### PROMPT
Return a copy of each line in the listing that includes the word "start".

### RAW DATA

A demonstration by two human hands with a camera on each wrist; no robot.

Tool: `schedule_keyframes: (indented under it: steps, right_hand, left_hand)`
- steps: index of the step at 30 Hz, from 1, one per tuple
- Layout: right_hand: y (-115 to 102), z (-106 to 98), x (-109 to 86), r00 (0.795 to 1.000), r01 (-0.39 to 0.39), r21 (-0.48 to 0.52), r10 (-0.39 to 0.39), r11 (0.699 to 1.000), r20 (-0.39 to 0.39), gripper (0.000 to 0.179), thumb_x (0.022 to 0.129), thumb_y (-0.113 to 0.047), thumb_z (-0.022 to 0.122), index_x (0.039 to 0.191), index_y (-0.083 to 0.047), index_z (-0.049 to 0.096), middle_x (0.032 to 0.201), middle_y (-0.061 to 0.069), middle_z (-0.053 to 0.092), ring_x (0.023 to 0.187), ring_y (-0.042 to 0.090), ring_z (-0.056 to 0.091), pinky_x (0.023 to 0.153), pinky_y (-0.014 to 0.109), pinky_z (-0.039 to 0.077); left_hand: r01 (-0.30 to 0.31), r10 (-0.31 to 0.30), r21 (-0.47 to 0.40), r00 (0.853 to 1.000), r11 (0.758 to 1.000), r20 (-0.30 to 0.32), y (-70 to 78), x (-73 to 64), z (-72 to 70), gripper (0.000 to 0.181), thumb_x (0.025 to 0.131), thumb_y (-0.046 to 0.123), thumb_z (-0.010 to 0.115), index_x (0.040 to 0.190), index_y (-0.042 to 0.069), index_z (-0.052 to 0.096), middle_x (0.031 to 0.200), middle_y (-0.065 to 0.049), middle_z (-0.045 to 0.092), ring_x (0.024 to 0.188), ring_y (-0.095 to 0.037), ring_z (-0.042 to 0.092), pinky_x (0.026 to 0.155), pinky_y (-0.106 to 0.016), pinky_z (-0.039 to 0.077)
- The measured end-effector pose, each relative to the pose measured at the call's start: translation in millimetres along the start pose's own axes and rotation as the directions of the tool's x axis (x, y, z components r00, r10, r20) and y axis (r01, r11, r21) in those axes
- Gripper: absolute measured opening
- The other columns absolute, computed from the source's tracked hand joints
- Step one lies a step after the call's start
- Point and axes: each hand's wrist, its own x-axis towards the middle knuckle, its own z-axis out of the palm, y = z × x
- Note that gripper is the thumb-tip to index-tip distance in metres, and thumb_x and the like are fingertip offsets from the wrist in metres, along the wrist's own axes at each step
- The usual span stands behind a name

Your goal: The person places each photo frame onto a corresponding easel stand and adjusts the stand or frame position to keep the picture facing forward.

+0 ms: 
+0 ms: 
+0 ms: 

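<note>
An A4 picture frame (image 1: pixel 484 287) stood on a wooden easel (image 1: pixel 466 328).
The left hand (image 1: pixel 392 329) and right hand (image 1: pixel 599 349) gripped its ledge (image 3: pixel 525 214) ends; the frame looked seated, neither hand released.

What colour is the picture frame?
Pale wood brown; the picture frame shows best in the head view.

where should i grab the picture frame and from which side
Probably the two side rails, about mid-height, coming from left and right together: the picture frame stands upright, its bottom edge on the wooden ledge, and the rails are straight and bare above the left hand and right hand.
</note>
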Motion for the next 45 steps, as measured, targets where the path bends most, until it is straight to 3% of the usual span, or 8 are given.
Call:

### ANSWER BOX
- The measured end-effector pose, each relative to the pose measured at the call's start: translation in millimetres along the start pose's own axes and rotation as the directions of the tool's x axis (x, y, z components r00, r10, r20) and y axis (r01, r11, r21) in those axes
- Step one lies a step after the call's start

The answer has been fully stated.